The computing device 10 that performs the convolution operation on the input data ID and the weight data WD may be higher than a conventional computing device (e.g., a computing device performing a simple comparison operation not a deep neural network operation) in recognition and accuracy of image processing. However, because the computing device 10 performs a lot of operations for inference and learning, the computing device 10 has the following issues: a long time necessary for calculation, a delay of a speed at which an image is processed, and an increase in power consumption. A computing device according to an embodiment of the inventive concept, which is implemented to solve the above issues, will be described with reference to FIG. 3.
FIG. 2 is a diagram describing an example of a floating point operation of FIG. 1. Data expressed by a floating point scheme is illustrated in FIG. 2. The data may correspond to the input data ID, the weight data WD, or the output data OD of FIG. 1. In the floating point scheme, the data may be expressed by Equation 1 below.
Data=(−1)^sign(Data)×2^{exponent(Data)}×(1·fraction(Data)₂) [Equation 1]
Equation 1 above is an equation describing data expressed by the floating point scheme. “Data” of the Equation 1 means data to be expressed in the floating point scheme. “Sign” is a function of outputting “0” when a sign is positive and outputting “1” when a sign is negative. “Exponent” of the Equation 1 is a function of extracting an exponent of a value normalized by a binary system. “Fraction” of the Equation 1 is a function of extracting a fraction of a value normalized by a binary system. In the Equation 1 above, “Sign(Data)” may correspond to the sign bit SB of data. “Exponent(Data)” may correspond to the exponent bits EB of data. “Fraction(Data)” may correspond to the fraction bits FB of data.
In detail, data may include a sign bit SB, exponent bits EB, and fraction bits FB. The sign bit SB may indicate “0” when a sign of data is positive and may indicate “1” when a sign of data is negative. The exponent bits EB may be bits corresponding to an exponent of data. The fraction bits FB may be bits corresponding to a fraction of data.

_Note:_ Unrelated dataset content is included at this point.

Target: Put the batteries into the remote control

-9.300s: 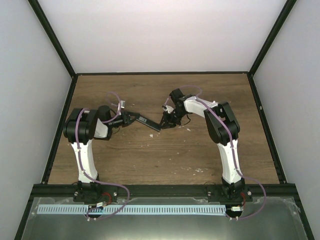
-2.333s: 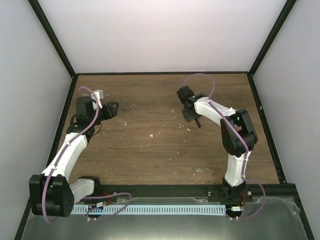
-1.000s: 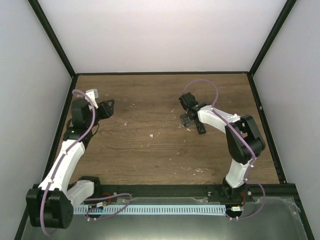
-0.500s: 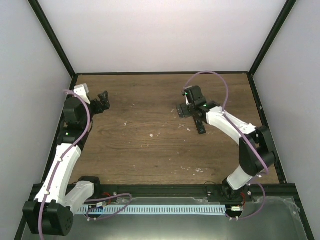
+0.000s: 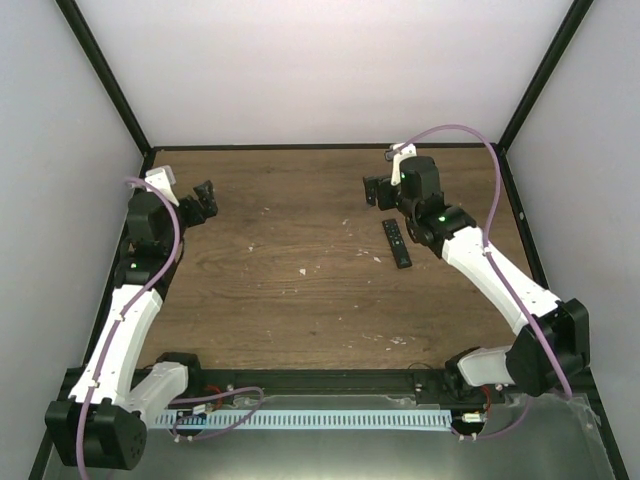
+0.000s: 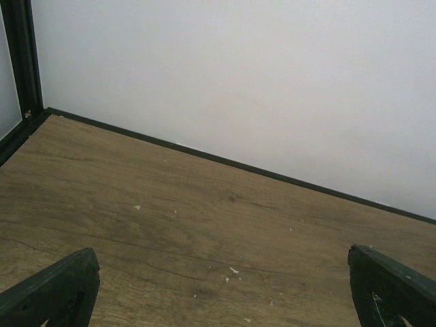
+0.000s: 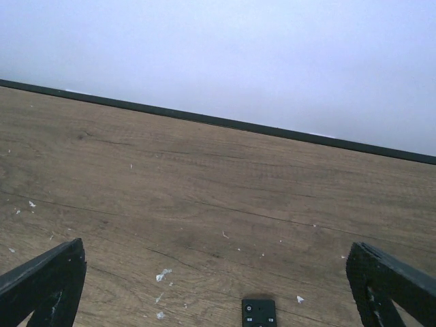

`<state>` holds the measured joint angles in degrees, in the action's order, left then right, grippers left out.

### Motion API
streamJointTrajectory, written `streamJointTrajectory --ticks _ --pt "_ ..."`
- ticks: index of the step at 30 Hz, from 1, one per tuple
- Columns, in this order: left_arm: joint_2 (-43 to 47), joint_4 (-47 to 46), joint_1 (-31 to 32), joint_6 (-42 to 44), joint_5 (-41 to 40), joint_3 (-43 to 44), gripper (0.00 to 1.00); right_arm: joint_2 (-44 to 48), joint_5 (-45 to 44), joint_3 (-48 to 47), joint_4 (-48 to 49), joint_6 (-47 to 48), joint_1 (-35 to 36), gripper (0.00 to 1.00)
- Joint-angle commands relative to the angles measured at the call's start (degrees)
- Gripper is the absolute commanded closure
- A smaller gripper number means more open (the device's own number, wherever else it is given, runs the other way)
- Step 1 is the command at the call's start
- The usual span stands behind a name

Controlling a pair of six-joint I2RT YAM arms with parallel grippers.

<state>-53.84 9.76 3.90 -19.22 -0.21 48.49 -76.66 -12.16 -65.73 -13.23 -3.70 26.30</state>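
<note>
The wooden tabletop (image 5: 300, 320) carries a slim black remote (image 5: 396, 243) right of centre, nearer the far edge, amid scattered pale specks (image 5: 303, 270).

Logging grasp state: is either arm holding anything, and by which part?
Nothing held. Left gripper and right gripper are open, empty; the slim black bar-shaped remote control lies loose on the wooden table.

A brown table (image 5: 300, 310) with darker wood grain running across it, dotted with pale white specks (image 7: 162, 275). The slim remote control (image 5: 398, 243) is black, with tiny pale marks on its buttons. The left arm (image 5: 125, 320) and right arm (image 5: 500, 280) have white links and black joints; each carries a purple cable (image 5: 470, 130) and a small green light (image 5: 437, 217). The left gripper (image 5: 203, 200) and right gripper (image 5: 375, 192) are black. The walls (image 5: 320, 70) are pale grey-white, edged by a black frame (image 5: 105, 75).
</note>
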Motion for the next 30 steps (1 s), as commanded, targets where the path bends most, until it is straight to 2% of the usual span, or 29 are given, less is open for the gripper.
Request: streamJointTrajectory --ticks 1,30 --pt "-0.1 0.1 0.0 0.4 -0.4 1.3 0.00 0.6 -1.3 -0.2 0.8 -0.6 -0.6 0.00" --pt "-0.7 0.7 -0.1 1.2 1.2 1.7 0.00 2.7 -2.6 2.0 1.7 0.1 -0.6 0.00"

For example, assuming that data are expressed by a 16-bit floating point scheme according to the IEEE (Institute of Electrical and Electronic Engineers) 754 standard, a real number of 13.5₍₁₀₎expressed in a decimal number system may be normalized to 1.1011₍₂₎*2³in a decimal number system. In this case, because a sign is positive, the sign bit SB may indicate “0”. Because an exponent is “3” and an exponent bias value in a floating point scheme is “15”, the exponent bits EB may be “10010” corresponding to a binary number of a sum (18) of an exponent and an exponent bias value. Because a fraction is “1011”, the fraction bits FB may be “1011000000” acquired by filling “0” in bits after an effective fraction.
However, the inventive concept is not limited thereto. The computing device 10 according to an embodiment of the inventive concept may be applied to all floating point calculations expressed by a combination of a sign, an exponent, and a fraction, as well as the floating point calculation of the IEEE standard.
For brevity of illustration and convenience of description, an example is illustrated in FIG. 2 as data are expressed by a 16-bit floating point, but the inventive concept is not limited thereto. For example, data may be expressed by an n-bit floating point. Herein, “n” is any natural number.
For example, in the case where data are expressed by a 16-bit floating point, the sign bit SB of the data may be formed of one bit, the exponent bits EB of the data may be formed of 5 bits, and the fraction bits FB of the data may be formed of 10 bits.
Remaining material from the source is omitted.